GeoE3 Task 2.3: Semantic Search

Introduction

The following environment serves to both outline the requirements and process required to implement a semantic search on existing metadata records and to provide a demonstration of the potential that enriching metadata with more extensive keyword lists has for improving the semantic searchability of digital resources in national geoinformation catalogues across Europe. As a demonstration environment, the results presented in the following sections represent first results of implementation in the context of Task 2.3 of the GeoE3 project, focused on improving semantinc searchability.

Requirements and Implementation Steps

In order to carry out a semantic enrichment of metadata as performed in the proof of concept demonstrated below, the following is required in order to successfully implement this solution:

  • Each metadata record for a given dataset should be available as linked data. Many national catalogues already make metadata records available as linked data in the DCAT-AP profile but, alternatively, a transformation script using the python library rdflib could be used to run a transformation and the DCAT-AP should be used here too.
  • During the transformation to linked data, each metadata record should be enriched by adding keywords to the existing keyword list. For these additional keywords, it is suggested that the data model classes, properties and related themes are added to the list of keywords. Wherever possible, make use of a keyword which features in the GEMET thesaurus.

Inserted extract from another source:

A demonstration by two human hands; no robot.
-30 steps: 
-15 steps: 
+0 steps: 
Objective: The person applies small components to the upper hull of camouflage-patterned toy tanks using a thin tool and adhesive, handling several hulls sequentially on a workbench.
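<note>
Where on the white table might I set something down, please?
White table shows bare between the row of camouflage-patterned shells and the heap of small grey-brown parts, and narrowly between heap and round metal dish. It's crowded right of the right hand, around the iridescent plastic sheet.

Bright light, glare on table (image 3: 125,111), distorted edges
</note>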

In the context of Task 2.3 but this could be automated in the future.

For insight into how a metadata record should look following these steps, the following example is useful: BAG_NL_Enriched

Tooling

The proof of concept exercise carried out for this demonstration environment has made exclusive use of the features and functionality of TriplyDB. It is possible to make use of this environment for testing purposes. For this please contact the content provider for your module. Using this triplestore and a triplestore in general, the following steps should be performed:

  • All metadata records should be uploaded as a single, queryable graph. This can be done manually but could be automated. Please refer to the triply documentation for this.
  • The GEMET thesaurus should be added to this graph
  • An ElasticSearch service started on this dataset
  • Optional: A SPARQL service could be started to run the SPARQL queries available in the following section.

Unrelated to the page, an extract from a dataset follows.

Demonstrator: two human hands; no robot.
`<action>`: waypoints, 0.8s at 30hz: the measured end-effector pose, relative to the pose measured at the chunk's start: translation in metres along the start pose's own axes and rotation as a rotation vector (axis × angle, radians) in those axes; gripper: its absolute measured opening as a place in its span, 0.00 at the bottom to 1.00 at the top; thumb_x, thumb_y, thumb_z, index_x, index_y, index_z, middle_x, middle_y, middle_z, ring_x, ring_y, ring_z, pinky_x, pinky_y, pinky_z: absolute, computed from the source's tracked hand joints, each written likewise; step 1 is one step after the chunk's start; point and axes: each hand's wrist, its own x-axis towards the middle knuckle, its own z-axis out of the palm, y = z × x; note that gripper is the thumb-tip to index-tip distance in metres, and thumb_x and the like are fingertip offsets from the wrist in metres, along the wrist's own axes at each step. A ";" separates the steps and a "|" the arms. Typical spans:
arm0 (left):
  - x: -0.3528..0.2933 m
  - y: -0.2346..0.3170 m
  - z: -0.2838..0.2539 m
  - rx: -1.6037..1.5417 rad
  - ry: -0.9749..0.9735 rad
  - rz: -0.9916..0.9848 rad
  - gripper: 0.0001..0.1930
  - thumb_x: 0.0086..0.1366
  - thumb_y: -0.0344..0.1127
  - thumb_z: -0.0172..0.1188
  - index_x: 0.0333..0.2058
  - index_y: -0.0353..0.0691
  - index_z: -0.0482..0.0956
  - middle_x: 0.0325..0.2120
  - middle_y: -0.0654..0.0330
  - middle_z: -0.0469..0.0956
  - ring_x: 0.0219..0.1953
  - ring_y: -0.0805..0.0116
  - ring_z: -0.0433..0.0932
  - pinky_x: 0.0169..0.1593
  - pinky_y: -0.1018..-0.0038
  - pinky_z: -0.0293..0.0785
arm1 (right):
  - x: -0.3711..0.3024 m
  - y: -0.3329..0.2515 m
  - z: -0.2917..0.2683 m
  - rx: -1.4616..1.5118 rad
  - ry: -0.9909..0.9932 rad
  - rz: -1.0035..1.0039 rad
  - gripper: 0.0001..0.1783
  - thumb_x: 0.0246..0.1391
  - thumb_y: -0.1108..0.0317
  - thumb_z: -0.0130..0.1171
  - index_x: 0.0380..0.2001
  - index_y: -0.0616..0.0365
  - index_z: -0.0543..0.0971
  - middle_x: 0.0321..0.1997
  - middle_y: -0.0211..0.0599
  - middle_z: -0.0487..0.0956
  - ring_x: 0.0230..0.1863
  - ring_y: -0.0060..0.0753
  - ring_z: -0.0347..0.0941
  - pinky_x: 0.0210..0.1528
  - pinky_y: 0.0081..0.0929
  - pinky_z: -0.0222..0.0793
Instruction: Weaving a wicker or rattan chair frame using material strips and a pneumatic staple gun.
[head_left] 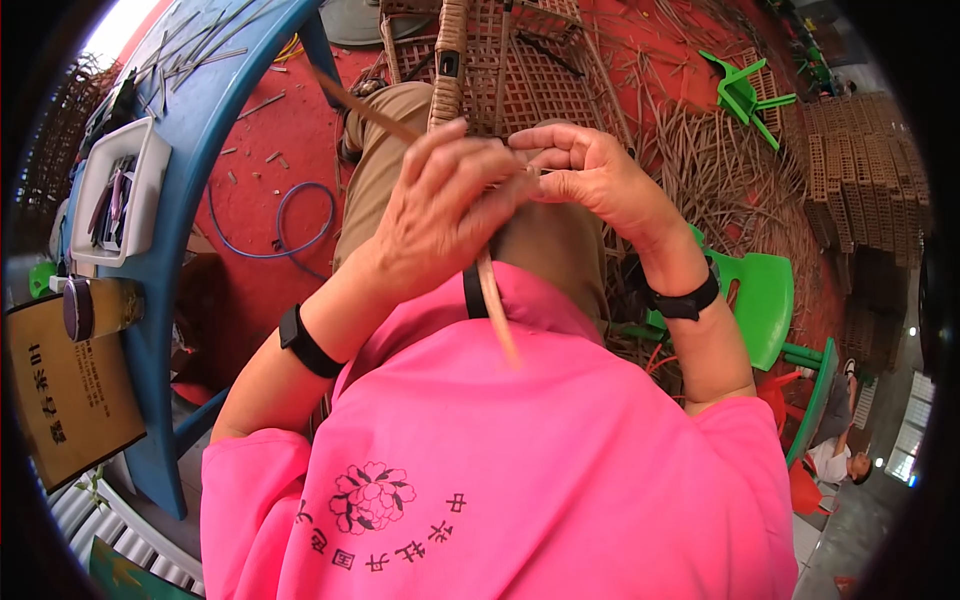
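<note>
My left hand (445, 205) is over my lap with its fingers bent and closed around a flat tan cane strip (492, 300). Part of that strip passes out of sight beneath the palm, and its lower end lies blurred over my pink shirt. Close by on the right, my right hand (597, 180) has thumb and fingers brought together against the left fingertips. What it pinches is too small and covered to make out. Just beyond my hands rises a cane-wrapped bar (450, 60) of a woven wicker piece (535, 85), whose open lattice spreads behind it.
A blue table (190, 130) at left bears a white tray (145, 190) of tools and a lidded jar (105, 305). Loose cane strips (725, 175) cover the red floor at right, near a green chair (755, 300). Stacked woven panels (865, 165) stand farther right. A blue hose (300, 215) curls at left.
</note>
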 end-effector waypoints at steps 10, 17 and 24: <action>-0.041 0.005 -0.032 -1.048 -0.827 -0.643 0.40 0.57 0.43 0.74 0.65 0.33 0.67 0.55 0.49 0.74 0.62 0.54 0.75 0.66 0.62 0.69 | 0.006 0.001 -0.011 -0.039 -0.172 -0.020 0.28 0.60 0.72 0.65 0.61 0.69 0.73 0.44 0.38 0.86 0.45 0.21 0.80 0.51 0.17 0.73; -0.043 0.039 -0.008 -1.320 -0.177 -1.168 0.31 0.67 0.33 0.69 0.66 0.37 0.69 0.49 0.60 0.79 0.50 0.68 0.78 0.56 0.69 0.74 | 0.011 0.006 -0.013 -0.066 -0.203 -0.075 0.27 0.61 0.68 0.63 0.61 0.70 0.73 0.45 0.40 0.87 0.47 0.24 0.80 0.53 0.20 0.72; -0.028 0.048 -0.003 -0.472 -0.233 -0.726 0.12 0.67 0.36 0.67 0.45 0.36 0.83 0.29 0.54 0.80 0.30 0.62 0.79 0.36 0.69 0.74 | 0.007 0.007 -0.009 -0.044 -0.176 -0.075 0.24 0.63 0.67 0.62 0.58 0.70 0.75 0.45 0.40 0.86 0.49 0.26 0.81 0.57 0.23 0.73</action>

For a complete overview of how to perform these steps using the TriplyDB interface, please refer to the TriplyDB documentation.

The simplicity of using this tool for semantic search can be tested here. Included in the underlying dataset are metadata records from various countries including Finland, the Netherlands and France among others.

Proof of Concept

During the GeoE3 task, the requirements and implementation steps were successfully carried out for a range of European countries. In addition to testing the semantic searchability of these metadata records using the previously mentioned ElasticSearch tool, the following figures aim to highlight how adding a few keywords to an existing metadata record can significantly improve their searchability.

These tables are visualisations of simple SPARQL queries across the range of metadata records which can be seen live by clicking on 'Try this query yourself' should you wish to implement this yourself.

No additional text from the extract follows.